Here is Fredric Scherer discussing why the US defense industry seemed to perform so well in urgent programs of the 1940s and 50s, and so poorly in normal times:
We know from historical experience that when the chips are down, as in World War II and in cold war programs of maximum urgency, the US defense industry has performed superbly. Why then do we fare so poorly under “normal” and “sub-normal” conditions?
The difference turns not merely on a lesser sense of urgency, as is sometimes suggested. Rather, the resource utilization incentives are also different.
During World War II, there was more to accomplish than there were resources at hand. The attitude of the contractors was, “How much can we do with what we’ve got?” A similar philosophy was evident among contractors in the most efficiently conducted 1950s programs studied by my colleagues and me on the Harvard Weapons Acquisition Research Project.

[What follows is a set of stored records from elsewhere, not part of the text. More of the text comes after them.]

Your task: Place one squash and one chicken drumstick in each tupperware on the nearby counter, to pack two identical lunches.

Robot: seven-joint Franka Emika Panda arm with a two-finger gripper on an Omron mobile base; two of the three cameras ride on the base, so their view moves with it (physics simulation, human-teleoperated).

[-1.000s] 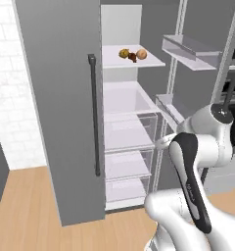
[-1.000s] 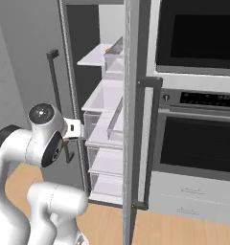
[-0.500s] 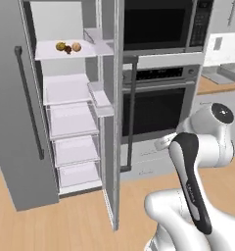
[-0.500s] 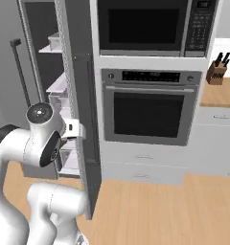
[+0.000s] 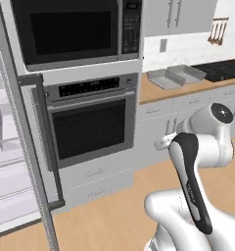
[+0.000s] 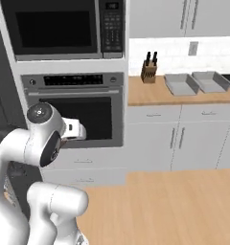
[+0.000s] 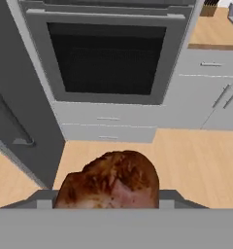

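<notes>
1. The chicken drumstick (image 7: 111,180) is seen right at the bottom of the hand view, sitting where the fingertips would be, so it's judged to be clamped in the gripper (image 7: 108,202). The fingers themselves can't be made out behind the meat, so how much of it is actually pinched can't be told.
2. Biggest risk, probably: the drumstick gets shaken loose while it's carried over bare wooden floor (image 7: 186,165). A lumpy club shape is easily slipped out of a shallow pinch.
3. The two tupperware trays (image 6: 180,83) are set side by side on the counter (image 6: 150,95), well apart from the arm. Both look empty, so a drop into either is fine, but a short release would be landed on the counter edge.
4. The arm is kept folded in tight against the base, the hand pointed forward and down toward the oven (image 6: 76,112).
</notes>
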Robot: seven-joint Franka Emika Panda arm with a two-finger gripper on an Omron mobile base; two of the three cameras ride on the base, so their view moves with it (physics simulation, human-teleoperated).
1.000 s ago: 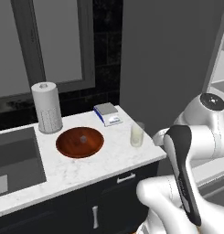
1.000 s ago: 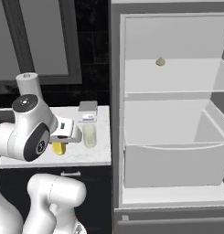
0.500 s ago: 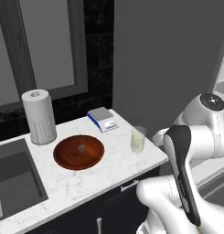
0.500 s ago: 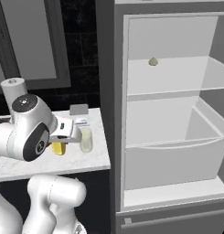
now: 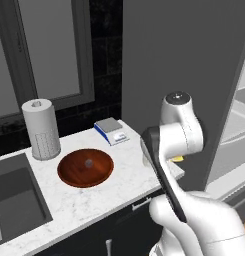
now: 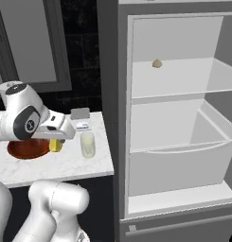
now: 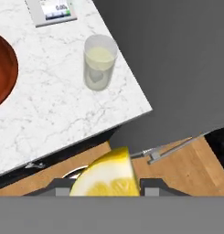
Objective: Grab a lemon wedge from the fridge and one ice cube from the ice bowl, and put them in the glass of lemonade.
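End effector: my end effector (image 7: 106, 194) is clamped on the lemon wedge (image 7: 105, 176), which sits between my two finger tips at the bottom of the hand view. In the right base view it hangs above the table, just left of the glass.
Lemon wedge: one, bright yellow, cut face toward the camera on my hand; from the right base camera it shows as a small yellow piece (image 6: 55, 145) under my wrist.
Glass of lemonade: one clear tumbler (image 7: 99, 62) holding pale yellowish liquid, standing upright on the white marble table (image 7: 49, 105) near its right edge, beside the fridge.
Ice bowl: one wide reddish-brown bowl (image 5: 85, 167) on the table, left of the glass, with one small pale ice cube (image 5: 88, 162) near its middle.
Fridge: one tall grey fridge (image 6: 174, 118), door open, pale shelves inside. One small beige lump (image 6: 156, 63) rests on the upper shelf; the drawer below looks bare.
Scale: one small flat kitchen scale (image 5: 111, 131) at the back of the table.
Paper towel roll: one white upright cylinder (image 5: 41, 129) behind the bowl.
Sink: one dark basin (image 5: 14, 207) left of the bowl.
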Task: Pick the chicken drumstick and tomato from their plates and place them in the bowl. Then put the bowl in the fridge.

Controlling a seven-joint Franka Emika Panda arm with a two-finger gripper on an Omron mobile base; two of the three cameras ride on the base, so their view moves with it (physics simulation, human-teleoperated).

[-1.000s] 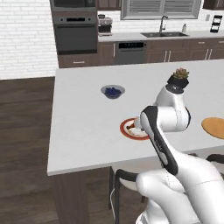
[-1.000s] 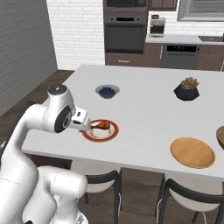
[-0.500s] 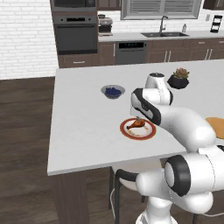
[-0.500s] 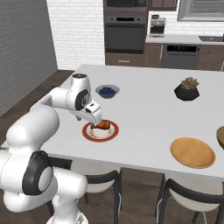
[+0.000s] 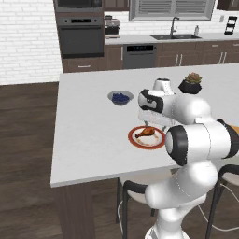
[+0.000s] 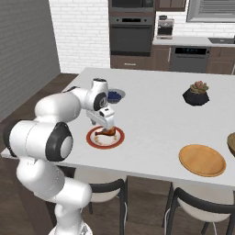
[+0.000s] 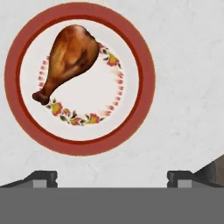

But when the pressure is off, and especially when there is a general surplus of defense industry resources relative to program demands, the characteristic attitude is, “What in the world can we do to keep our existing staff busy?” Then cost controls falter, gold-plating and excessive complication set in.
Could you imagine a weapons research project at Harvard today? They produced one of the all-time great books on weapons acquisition: The Weapons Acquisition Process: An Economic Analysis (1962). That quality of scholarship in this space is scarce today.
Scherer recommends a radical change:
… [contractors] must somehow be induced to maximize output given their limited resources, not to maximize the quantity of resources they can spread over a restricted array of programs.
Of course, I recommend an organizational budget. Technology labs, PEOs, and Combatant Commands would then maximize within their fixed budgets, rather than fighting each and every year over the size of their programs.
Source:
“Weapon Systems Acquisition Process” Hearings Before the Committee on Armed Services United States Senate, Ninety-Second Congress, First Session, December 3-9, 1971.